Two unmissable shows at the Majestic

The Majestic Theater is about to welcome a burgeoning artist duo that you’ll want to see before they start performing in bigger venues. The first is Jungle (October 15), the British production duo who create an incredibly stylish take on modern disco. Their Love in stereo The album, released earlier this year, was a perfect soundtrack for summer, and it ages like fine wine until fall. For fans of independent music, I highly recommend Bahamas (Oct. 24), the stage name of the Canadian musician Afie jurvanen, who worked with Feist and Jason Collett.
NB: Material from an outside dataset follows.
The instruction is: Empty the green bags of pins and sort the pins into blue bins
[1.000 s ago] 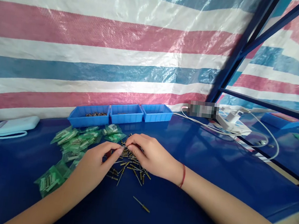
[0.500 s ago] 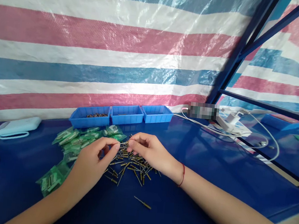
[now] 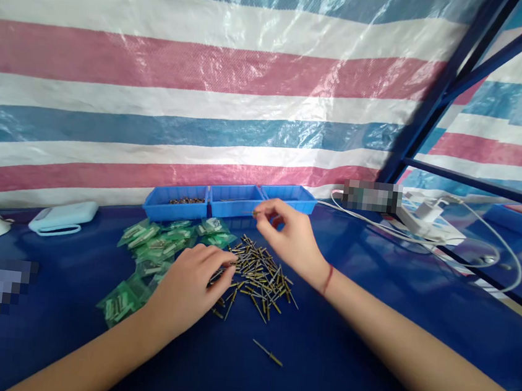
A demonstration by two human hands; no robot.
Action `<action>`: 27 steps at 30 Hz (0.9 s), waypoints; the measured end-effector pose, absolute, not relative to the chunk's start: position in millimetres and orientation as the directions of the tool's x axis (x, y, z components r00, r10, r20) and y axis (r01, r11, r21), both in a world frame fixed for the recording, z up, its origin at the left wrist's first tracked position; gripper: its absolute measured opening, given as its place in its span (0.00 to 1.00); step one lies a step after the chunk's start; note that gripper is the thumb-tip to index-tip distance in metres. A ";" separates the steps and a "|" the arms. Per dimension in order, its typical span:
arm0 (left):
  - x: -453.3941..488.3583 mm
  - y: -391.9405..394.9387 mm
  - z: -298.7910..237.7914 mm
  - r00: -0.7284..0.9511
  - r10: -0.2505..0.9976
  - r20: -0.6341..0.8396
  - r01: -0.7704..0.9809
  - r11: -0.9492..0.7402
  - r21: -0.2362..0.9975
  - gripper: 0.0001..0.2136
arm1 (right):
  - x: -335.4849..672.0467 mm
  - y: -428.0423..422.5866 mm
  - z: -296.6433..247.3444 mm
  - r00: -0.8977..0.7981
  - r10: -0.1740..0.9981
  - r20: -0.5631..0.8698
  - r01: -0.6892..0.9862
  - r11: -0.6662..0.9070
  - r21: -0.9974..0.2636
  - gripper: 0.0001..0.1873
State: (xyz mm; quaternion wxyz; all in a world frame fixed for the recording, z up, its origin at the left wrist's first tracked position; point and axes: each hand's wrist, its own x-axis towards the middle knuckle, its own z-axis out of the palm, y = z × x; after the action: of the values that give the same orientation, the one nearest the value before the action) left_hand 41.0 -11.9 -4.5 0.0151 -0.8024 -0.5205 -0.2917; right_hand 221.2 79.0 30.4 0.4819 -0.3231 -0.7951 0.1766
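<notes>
A pile of blind rivets (image 3: 264,277), brassy bodies with thin steel pins, lies on the blue table top. My left hand (image 3: 199,276) is at the pile's left side, thumb and fingers curled close together; what they pinch, if anything, blends with the rivets behind. Raised beyond the pile, my right hand (image 3: 287,232) pinches a small rivet (image 3: 255,213) at its fingertips, in front of the middle blue bin (image 3: 234,208). One single rivet (image 3: 267,353) lies apart, nearer to me.
Left of the pile are green-tinted plastic bags (image 3: 158,240) of small parts. The left blue bin (image 3: 175,211) holds small brownish pieces; a right blue bin (image 3: 295,199) adjoins. A light blue case (image 3: 63,217) lies at left, a power strip (image 3: 421,222) with cables at right.
My right hand has moved away from my left, up and forward toward the bins. My left hand has come down to the rivet pile. The view has shifted slightly left.
</notes>
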 end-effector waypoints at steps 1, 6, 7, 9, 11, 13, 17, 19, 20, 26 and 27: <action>40.6 -12.5 -4.0 0.317 0.819 0.478 0.841 -0.476 0.259 0.09 | 216.6 91.9 31.2 -0.320 0.669 0.671 0.386 0.739 -0.553 0.06; 41.0 -14.3 -4.8 0.383 0.814 0.437 0.827 -0.513 0.229 0.09 | 194.3 147.6 30.4 -0.377 0.619 0.689 0.550 0.748 -0.371 0.08; 40.8 -14.5 -5.0 0.385 0.816 0.432 0.827 -0.513 0.231 0.09 | 193.6 151.2 29.6 -0.391 0.614 0.685 0.553 0.752 -0.358 0.09; 40.5 -15.3 -4.1 0.382 0.822 0.421 0.824 -0.510 0.247 0.09 | 198.2 147.4 27.9 -0.423 0.604 0.675 0.546 0.765 -0.342 0.10; 41.7 -18.0 -1.8 0.403 0.816 0.414 0.804 -0.532 0.266 0.09 | 209.8 131.8 26.4 -0.497 0.602 0.625 0.522 0.783 -0.339 0.08; 45.8 -23.5 0.4 0.509 0.765 0.395 0.730 -0.627 0.273 0.09 | 224.0 111.3 24.6 -0.613 0.602 0.511 0.481 0.798 -0.363 0.06; 61.8 -39.1 -3.1 0.726 0.591 0.353 0.547 -0.806 0.226 0.13 | 242.9 82.6 17.0 -0.693 0.611 0.383 0.454 0.783 -0.426 0.08; 70.0 -44.3 -8.3 0.730 0.583 0.357 0.548 -0.811 0.206 0.10 | 245.5 77.4 12.7 -0.680 0.620 0.390 0.441 0.772 -0.458 0.09; 73.2 -45.4 -10.8 0.721 0.591 0.362 0.558 -0.805 0.202 0.09 | 245.9 75.6 11.4 -0.675 0.623 0.395 0.430 0.767 -0.476 0.09; 71.6 -34.8 -9.6 0.544 0.727 0.420 0.692 -0.671 0.265 0.07 | 248.3 51.4 20.4 -0.654 0.655 0.378 0.316 0.691 -0.650 0.10; 68.3 -31.8 -7.3 0.458 0.774 0.436 0.722 -0.611 0.325 0.06 | 248.6 45.9 22.7 -0.661 0.660 0.356 0.292 0.664 -0.688 0.12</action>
State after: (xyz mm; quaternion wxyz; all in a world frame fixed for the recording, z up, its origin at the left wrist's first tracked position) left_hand 68.3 -31.8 -7.3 -0.0464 -0.8527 -0.4387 -0.2798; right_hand 248.6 45.9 22.7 0.3044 -0.2769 -0.8598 0.3022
As a solo actor, Jurvanen has used his lyrical wit and eye-catching independent hooks in an award-winning career and will surely have Canadian fans crossing the border (COVID-consenting) to see him in the United States. For tickets and entry requirements, visit majesticdetroit.com.
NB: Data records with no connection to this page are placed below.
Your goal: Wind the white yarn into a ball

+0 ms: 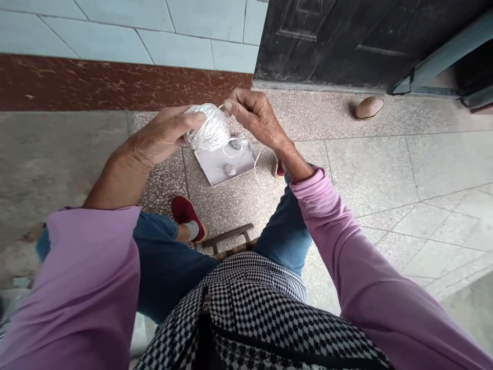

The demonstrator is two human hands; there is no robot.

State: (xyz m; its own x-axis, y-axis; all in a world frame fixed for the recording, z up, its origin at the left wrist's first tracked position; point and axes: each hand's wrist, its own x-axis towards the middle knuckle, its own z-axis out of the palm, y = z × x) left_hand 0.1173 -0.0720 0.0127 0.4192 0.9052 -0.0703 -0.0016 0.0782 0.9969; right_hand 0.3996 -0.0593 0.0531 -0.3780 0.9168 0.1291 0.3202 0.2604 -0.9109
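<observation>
A ball of shiny white yarn [210, 128] is gripped in my left hand [169, 128], the thumb lying across its near side. Close by on the right, my right hand [254, 115] pinches a strand of the white yarn between thumb and fingers, near the ball's upper edge. Below the hands, a shallow white box lid [211, 167] rests on the floor with two small greyish balls [230, 169] inside it. A loose loop of white yarn [256, 169] hangs between the lid and my right wrist.
I sit on a low wooden stool [231, 236], with a red shoe [187, 216] on the floor at the left. A tiled wall [115, 31] and a dark door [327, 46] stand ahead. A rounded pinkish object [368, 108] lies near the door.
</observation>
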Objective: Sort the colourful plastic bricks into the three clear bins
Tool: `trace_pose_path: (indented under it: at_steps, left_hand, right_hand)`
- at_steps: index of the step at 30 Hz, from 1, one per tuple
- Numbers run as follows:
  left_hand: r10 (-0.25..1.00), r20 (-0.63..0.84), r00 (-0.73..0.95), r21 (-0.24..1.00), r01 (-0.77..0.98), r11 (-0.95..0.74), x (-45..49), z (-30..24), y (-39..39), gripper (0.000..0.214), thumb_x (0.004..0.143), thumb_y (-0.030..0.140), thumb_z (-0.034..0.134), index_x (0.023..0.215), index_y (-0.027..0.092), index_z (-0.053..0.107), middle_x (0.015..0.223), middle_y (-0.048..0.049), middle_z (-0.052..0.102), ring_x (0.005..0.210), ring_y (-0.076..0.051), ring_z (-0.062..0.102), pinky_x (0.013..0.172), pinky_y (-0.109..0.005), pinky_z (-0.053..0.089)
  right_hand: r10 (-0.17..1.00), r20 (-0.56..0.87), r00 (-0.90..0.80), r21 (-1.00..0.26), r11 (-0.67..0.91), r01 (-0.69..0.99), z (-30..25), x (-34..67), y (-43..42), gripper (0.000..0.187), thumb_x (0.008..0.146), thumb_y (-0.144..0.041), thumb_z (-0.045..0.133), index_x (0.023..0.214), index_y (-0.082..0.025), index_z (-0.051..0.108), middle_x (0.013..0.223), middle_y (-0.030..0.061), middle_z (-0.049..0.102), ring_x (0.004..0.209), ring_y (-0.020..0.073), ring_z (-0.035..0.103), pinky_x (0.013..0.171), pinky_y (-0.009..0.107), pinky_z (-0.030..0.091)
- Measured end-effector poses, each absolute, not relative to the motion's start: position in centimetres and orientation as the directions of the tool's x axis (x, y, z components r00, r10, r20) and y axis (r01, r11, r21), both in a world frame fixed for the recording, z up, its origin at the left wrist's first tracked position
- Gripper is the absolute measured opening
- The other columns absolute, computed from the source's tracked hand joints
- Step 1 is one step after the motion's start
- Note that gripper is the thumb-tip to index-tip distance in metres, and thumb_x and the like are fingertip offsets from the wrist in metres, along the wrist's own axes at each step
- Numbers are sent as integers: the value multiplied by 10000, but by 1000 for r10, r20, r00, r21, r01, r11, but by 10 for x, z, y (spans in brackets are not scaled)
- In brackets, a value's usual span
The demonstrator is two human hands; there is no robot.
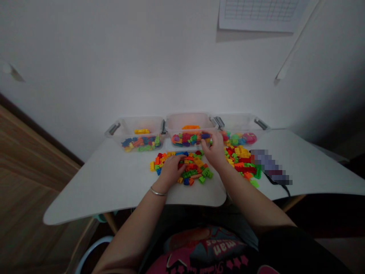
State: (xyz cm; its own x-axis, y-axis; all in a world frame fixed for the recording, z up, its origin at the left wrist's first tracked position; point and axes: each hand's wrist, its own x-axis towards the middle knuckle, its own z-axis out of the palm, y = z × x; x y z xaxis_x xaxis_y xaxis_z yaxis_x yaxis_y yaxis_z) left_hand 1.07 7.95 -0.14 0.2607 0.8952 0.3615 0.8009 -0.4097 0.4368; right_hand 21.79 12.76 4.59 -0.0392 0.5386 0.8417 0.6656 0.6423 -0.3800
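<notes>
My left hand point(172, 167) lies over the left part of a pile of colourful plastic building bricks point(196, 167), its fingers curved and apart among them. Bricks show between its thumb and forefinger, and none is plainly gripped. Farther forward, my right hand point(216, 148) is raised at the front of the middle clear bin point(189, 118). Its thumb and forefinger close around what looks like a dark blue building brick point(205, 136). The other fingers are hard to make out. More bricks point(242, 163) lie right of my right forearm, which hides part of the pile.
A left clear bin point(142, 122) and a right clear bin point(236, 120), both holding bricks, flank the middle one against the wall. A pixelated flat object point(269, 165) with a dark cord lies right on the white table point(114, 190). A gridded paper sheet point(256, 15) hangs above.
</notes>
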Motion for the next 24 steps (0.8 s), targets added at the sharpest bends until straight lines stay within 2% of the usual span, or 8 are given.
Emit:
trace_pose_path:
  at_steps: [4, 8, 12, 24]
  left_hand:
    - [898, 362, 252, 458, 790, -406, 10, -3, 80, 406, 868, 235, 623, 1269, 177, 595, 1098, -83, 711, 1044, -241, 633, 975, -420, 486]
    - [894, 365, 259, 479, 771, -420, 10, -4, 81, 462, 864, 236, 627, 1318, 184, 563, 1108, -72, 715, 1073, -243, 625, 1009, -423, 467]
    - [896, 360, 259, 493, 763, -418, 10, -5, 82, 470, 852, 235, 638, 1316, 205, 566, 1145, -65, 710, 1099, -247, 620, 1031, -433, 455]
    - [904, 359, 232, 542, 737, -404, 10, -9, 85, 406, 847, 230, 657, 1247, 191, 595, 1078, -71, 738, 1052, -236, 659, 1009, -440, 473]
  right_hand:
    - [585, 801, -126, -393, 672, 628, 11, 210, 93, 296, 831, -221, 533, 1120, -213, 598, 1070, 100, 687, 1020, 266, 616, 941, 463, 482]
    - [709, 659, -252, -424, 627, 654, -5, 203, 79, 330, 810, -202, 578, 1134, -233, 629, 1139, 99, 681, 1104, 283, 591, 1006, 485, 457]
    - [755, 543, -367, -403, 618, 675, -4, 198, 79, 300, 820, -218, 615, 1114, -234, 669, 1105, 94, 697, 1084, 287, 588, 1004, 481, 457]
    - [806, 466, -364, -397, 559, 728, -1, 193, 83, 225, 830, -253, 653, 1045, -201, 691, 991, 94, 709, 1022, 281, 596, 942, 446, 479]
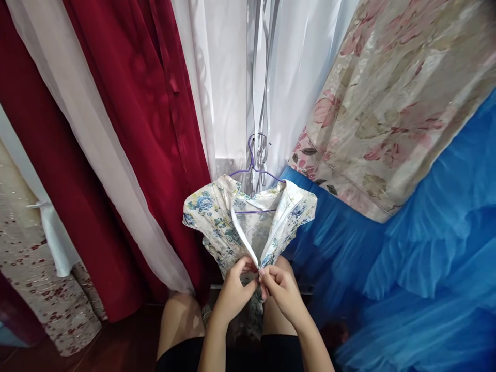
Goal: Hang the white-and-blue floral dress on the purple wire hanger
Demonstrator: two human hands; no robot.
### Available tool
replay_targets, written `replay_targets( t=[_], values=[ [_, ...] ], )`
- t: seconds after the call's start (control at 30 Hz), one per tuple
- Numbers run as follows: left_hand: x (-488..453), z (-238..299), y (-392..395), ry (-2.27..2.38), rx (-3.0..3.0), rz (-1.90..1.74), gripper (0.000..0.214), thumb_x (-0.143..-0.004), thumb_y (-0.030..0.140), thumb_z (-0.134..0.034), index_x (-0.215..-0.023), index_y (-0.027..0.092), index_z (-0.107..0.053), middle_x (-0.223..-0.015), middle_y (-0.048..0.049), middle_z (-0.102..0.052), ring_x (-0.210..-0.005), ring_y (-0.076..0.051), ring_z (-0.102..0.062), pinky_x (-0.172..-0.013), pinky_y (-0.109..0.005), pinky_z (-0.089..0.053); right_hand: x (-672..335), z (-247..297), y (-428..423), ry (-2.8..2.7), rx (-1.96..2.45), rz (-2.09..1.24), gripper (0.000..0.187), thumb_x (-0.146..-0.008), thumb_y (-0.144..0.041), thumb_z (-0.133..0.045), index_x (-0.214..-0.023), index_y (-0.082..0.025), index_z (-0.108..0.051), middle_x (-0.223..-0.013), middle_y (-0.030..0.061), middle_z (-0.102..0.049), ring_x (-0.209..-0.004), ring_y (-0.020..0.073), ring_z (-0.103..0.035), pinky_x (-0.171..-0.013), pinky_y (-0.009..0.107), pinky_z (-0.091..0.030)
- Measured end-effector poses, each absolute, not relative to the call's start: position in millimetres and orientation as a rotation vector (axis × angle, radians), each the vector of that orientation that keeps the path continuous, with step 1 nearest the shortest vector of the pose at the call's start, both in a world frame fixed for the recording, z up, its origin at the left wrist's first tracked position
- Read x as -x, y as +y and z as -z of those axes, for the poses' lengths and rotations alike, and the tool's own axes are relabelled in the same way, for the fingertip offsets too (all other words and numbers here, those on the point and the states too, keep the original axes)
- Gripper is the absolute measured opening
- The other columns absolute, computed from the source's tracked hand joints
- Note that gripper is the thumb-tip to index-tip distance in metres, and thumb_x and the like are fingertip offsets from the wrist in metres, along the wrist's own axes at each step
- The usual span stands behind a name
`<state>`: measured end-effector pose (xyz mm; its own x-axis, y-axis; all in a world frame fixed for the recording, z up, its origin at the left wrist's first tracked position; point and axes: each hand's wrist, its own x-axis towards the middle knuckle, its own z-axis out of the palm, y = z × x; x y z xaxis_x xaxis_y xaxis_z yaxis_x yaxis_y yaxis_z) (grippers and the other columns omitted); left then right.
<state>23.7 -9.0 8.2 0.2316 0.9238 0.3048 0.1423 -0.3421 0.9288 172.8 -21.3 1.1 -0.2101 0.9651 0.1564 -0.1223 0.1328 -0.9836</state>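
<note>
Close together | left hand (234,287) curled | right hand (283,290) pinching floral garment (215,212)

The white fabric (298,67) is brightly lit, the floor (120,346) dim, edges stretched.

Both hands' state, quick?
Left hand: half-curled, touching the blue-floral garment; whether it grips cannot be told.
Right hand: closed, pinching the blue-floral garment.
</note>
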Motion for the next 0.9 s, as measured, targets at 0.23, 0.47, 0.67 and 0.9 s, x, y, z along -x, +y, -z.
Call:
replay_targets(
  t=[0.23, 0.47, 0.67, 0.9],
  values=[
    [-33.5, -17.3, -14.3, 1.167, -1.803, -1.4, 0.011, -0.087, 0.012, -0.056, -0.078, 0.019, -0.056, -0.077, 0.0, -0.061, -0.077, -0.016, -0.059, -0.073, -0.026, -0.045, -155.4, -13.0, -22.1, -1.08, 0.835, -1.342, 0.04, -0.083, -0.054, -0.071, -0.07, -0.017, -0.065, -0.042, -0.0035, -0.052, -0.039, 0.0082, -0.041, -0.046, 0.022, -0.029],
    [-27.1, -12.4, -16.3, 1.201, -1.875, -1.418, 0.018, -0.09, 0.017, -0.057, -0.074, 0.019, -0.051, -0.073, 0.0017, -0.055, -0.072, -0.014, -0.055, -0.07, -0.024, -0.041, -152.9, -15.4, -23.6, -0.993, 0.881, -1.353, 0.037, -0.079, -0.052, -0.075, -0.074, -0.015, -0.07, -0.046, -0.0023, -0.054, -0.043, 0.0102, -0.041, -0.048, 0.024, -0.03],
    [-18.3, -13.2, -20.0, 1.24, -1.884, -1.406, 0.02, -0.092, 0.017, -0.057, -0.072, 0.019, -0.052, -0.073, 0.0015, -0.054, -0.072, -0.014, -0.054, -0.07, -0.024, -0.04, -151.9, -23.8, -23.6, -1.155, 0.873, -1.406, 0.039, -0.084, -0.046, -0.073, -0.061, -0.016, -0.061, -0.049, -0.0012, -0.054, -0.048, 0.01, -0.043, -0.053, 0.024, -0.031],
    [-11.4, -6.7, -17.7, 1.237, -1.838, -1.493, 0.017, -0.092, 0.017, -0.056, -0.075, 0.019, -0.057, -0.075, 0.0002, -0.057, -0.075, -0.016, -0.057, -0.072, -0.025, -0.043, -142.3, -22.4, -20.1, -1.07, 0.916, -1.373, 0.027, -0.081, -0.038, -0.07, -0.067, -0.015, -0.067, -0.047, -0.0014, -0.055, -0.045, 0.009, -0.039, -0.049, 0.023, -0.026]
  ],
)
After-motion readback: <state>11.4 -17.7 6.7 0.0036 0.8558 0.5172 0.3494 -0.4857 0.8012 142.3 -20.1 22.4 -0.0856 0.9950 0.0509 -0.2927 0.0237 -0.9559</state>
About love and data: a multimedia art exhibition for our time

The artist Stephanie Dinkins has been at the forefront of exploring artificial intelligence through transmedia (read: a global narrative told through multiple mediums), exploring race, gender, aging, and our future stories. His work includes everything from magnificent sculptures to artificially intelligent robots that you can interact with. Her work comes to the Stamps Gallery in Ann Arbor at a time when communities of color, including here in Detroit, are widely confronting and rejecting artificial intelligence that uses facial recognition to regulate and control them. For this investigation, Dinkins will launch new interactive installations and workshops that build on his concept of “Afro-now-ism”, a play on the idea of ​​Afrofuturism, a philosophy and a cultural aesthetic old from several decades exploring darkness and technology. This unique exhibition merges the future with the present, providing context to the themes that we will surely see in more galleries as time goes on. Stamps Gallery, 201 S. Division St., Ann Arbor; timbres.umich.edu. The exhibition – which runs until Saturday 23 October – is free and open to all ages.

TRAUNA
The Grand Rapids duo Trauna (Liz Freel and Connor Robertson). // Photograph courtesy of KAyla Norris

Trauna arrives at the scene

With just a handful of singles to their credit, the young group of two upstart musicians Trauna (Liz Freel and Connor Robertson) from Grand Rapids stole my heart and, more importantly, my ears (which are connected, at least indirectly, to my heart). They’re like West Michigan’s answer to The Cardigans, the Swedish pop-rock group that fused disco with dreamy sensibility. It’s a refreshing new sound on the Michigan scene, which lacked the guitar-based pop that sounds straight from the ’90s. While this is only a duet, the overall sound is they get by teaming up with collaborators is awesome. The faux-retro feel of their promotional photos only adds to the vibe. “Feel a Little” and “Talk to Me” (those horns!) Are must-haves. Stream music from Trauna anywhere you listen to music, including Spotify and Apple Music.


Ryan Patrick Hooper is the host of CultureShift on NPR 101.9 WDET Detroit station (weekdays noon to 2 p.m.).